#### [Work request]
Reproduce the listing exactly, so that no line differs from the original.

#### [Recorded data]
'''
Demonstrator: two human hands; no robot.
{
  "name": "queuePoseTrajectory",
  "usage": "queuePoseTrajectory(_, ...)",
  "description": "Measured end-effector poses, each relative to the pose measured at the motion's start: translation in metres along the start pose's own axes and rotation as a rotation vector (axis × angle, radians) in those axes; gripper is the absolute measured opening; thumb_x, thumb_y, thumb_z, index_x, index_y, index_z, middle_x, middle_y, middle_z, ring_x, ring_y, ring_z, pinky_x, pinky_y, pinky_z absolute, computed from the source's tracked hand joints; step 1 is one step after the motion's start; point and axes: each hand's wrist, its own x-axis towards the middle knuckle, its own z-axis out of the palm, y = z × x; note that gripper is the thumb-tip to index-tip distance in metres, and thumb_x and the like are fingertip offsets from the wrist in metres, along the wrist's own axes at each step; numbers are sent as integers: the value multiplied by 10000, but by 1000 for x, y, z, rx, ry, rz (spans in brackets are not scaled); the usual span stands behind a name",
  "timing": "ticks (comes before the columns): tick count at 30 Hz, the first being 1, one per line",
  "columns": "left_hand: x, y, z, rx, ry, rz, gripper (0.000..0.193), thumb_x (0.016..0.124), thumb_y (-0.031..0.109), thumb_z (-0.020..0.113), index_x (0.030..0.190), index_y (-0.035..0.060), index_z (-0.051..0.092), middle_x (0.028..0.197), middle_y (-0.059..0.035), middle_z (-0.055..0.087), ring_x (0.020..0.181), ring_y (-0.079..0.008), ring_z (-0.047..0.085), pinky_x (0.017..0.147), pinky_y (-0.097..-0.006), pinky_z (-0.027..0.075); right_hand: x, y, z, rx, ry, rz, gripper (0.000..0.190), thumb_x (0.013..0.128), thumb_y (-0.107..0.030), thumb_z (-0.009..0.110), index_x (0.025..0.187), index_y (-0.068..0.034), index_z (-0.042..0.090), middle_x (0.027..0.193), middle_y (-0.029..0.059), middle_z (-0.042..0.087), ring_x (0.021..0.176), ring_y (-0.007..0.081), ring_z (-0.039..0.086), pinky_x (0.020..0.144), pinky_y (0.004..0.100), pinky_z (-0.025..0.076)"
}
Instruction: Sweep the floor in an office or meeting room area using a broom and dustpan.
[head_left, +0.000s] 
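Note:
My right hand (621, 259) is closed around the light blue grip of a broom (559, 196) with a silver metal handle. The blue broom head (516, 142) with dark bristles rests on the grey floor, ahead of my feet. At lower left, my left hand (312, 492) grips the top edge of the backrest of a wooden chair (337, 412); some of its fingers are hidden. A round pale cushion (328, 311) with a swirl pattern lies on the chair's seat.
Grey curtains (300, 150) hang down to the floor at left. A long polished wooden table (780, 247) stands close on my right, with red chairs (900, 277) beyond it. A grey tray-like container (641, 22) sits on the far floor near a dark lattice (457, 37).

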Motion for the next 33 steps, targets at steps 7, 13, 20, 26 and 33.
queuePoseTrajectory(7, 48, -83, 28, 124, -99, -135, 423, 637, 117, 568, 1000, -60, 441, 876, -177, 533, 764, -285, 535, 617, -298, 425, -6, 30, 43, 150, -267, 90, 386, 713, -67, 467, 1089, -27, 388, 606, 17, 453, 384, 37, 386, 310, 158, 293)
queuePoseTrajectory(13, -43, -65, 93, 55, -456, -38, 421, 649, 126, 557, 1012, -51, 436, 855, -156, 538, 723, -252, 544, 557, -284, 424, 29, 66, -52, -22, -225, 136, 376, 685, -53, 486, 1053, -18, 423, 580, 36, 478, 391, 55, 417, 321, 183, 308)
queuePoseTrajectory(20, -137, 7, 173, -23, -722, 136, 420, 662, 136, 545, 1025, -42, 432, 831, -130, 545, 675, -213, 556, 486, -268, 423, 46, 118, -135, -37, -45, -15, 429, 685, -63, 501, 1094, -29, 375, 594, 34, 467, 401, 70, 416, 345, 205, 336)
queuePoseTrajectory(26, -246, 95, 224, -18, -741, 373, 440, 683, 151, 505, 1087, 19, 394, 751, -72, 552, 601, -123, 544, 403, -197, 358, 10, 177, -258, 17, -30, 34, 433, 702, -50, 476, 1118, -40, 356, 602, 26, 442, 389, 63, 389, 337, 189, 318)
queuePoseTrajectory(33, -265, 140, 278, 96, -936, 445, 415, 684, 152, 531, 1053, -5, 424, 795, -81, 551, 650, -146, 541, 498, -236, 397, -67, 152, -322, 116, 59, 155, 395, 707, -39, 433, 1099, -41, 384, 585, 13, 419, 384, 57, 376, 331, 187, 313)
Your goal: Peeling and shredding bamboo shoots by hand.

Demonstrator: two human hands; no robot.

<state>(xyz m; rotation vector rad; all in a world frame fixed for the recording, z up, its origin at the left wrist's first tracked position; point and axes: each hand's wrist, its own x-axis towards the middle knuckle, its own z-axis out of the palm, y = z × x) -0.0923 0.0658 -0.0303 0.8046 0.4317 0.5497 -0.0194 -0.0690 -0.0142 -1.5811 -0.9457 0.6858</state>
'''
#### [Task solution]
Demonstrator: two human hands; no robot.
{
  "name": "queuePoseTrajectory",
  "usage": "queuePoseTrajectory(_, ...)",
  "description": "Measured end-effector poses, each relative to the pose measured at the motion's start: translation in metres along the start pose's own axes and rotation as a rotation vector (axis × angle, radians) in those axes; gripper is the absolute measured opening; thumb_x, thumb_y, thumb_z, index_x, index_y, index_z, middle_x, middle_y, middle_z, ring_x, ring_y, ring_z, pinky_x, pinky_y, pinky_z absolute, computed from the source's tracked hand joints; step 1 is one step after the motion's start; point and axes: each hand's wrist, its own x-axis towards the middle knuckle, its own z-axis out of the palm, y = z × x; note that gripper is the thumb-tip to index-tip distance in metres, and thumb_x and the like are fingertip offsets from the wrist in metres, along the wrist's own axes at each step; numbers are sent as integers: the value multiplied by 10000, but by 1000 for x, y, z, rx, ry, rz (spans in brackets are not scaled); the usual span stands behind a name",
  "timing": "ticks (comes before the columns): tick count at 30 Hz, the first being 1, one per line",
  "columns": "left_hand: x, y, z, rx, ry, rz, gripper (0.000..0.193), thumb_x (0.016..0.124), thumb_y (-0.031..0.109), thumb_z (-0.020..0.113), index_x (0.030..0.190), index_y (-0.035..0.060), index_z (-0.051..0.092), middle_x (0.028..0.197), middle_y (-0.059..0.035), middle_z (-0.055..0.087), ring_x (0.020..0.181), ring_y (-0.079..0.008), ring_z (-0.047..0.085), pinky_x (0.017..0.147), pinky_y (-0.097..-0.006), pinky_z (-0.027..0.075); right_hand: x, y, z, rx, ry, rz, gripper (0.000..0.190), thumb_x (0.013..0.128), thumb_y (-0.107..0.030), thumb_z (-0.009..0.110), index_x (0.025..0.187), index_y (-0.068..0.034), index_z (-0.042..0.090), middle_x (0.027..0.193), middle_y (-0.029..0.059), middle_z (-0.042..0.087), ring_x (0.021..0.176), ring_y (-0.007..0.081), ring_z (-0.039..0.086), pinky_x (0.020..0.144), pinky_y (0.004..0.100), pinky_z (-0.025..0.076)"
}
Instruction: Sweep the floor in an office or meeting room area using a broom and dustpan.
[head_left, +0.000s] 
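Note:
My right hand (621, 259) is closed around the light blue grip of a broom (559, 196) with a silver metal handle. The blue broom head (516, 142) with dark bristles rests on the grey floor, ahead of my feet. At lower left, my left hand (312, 492) grips the top edge of the backrest of a wooden chair (337, 412); some of its fingers are hidden. A round pale cushion (328, 311) with a swirl pattern lies on the chair's seat.
Grey curtains (300, 150) hang down to the floor at left. A long polished wooden table (780, 247) stands close on my right, with red chairs (900, 277) beyond it. A grey tray-like container (641, 22) sits on the far floor near a dark lattice (457, 37).
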
Motion for the next 33 steps, targets at steps 7, 13, 20, 26 and 33.
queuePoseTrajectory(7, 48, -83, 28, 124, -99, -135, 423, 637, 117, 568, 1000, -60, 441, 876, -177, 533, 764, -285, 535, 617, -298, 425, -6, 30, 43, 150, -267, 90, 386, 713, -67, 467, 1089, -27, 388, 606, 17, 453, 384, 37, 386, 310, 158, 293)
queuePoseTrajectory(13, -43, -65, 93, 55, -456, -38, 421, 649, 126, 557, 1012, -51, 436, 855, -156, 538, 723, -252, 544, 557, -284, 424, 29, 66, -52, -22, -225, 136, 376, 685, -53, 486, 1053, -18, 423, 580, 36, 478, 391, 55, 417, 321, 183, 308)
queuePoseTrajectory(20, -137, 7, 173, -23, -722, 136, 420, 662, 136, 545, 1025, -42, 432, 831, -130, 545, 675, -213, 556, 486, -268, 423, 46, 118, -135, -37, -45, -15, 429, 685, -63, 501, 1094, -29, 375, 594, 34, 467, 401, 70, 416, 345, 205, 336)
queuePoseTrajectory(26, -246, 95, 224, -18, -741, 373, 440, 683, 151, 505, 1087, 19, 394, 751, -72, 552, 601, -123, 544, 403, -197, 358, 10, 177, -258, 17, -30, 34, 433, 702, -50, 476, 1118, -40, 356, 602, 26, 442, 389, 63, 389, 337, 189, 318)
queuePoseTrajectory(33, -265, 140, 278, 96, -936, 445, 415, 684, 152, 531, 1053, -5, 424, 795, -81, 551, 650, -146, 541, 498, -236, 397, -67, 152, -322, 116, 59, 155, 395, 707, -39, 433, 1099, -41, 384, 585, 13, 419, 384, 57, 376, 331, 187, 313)
Your goal: Peeling and shredding bamboo shoots by hand.

Demonstrator: two human hands; no robot.

<state>(xyz m; rotation vector rad; all in a world frame fixed for the recording, z up, its origin at the left wrist's first tracked position; point and axes: each hand's wrist, its own x-axis towards the middle knuckle, its own z-axis out of the palm, y = z × x) -0.0923 0.0658 -0.0303 0.8046 0.4317 0.5497 -0.0194 -0.0690 -0.0142 -1.5811 -0.9457 0.6858</state>

That concludes the exercise.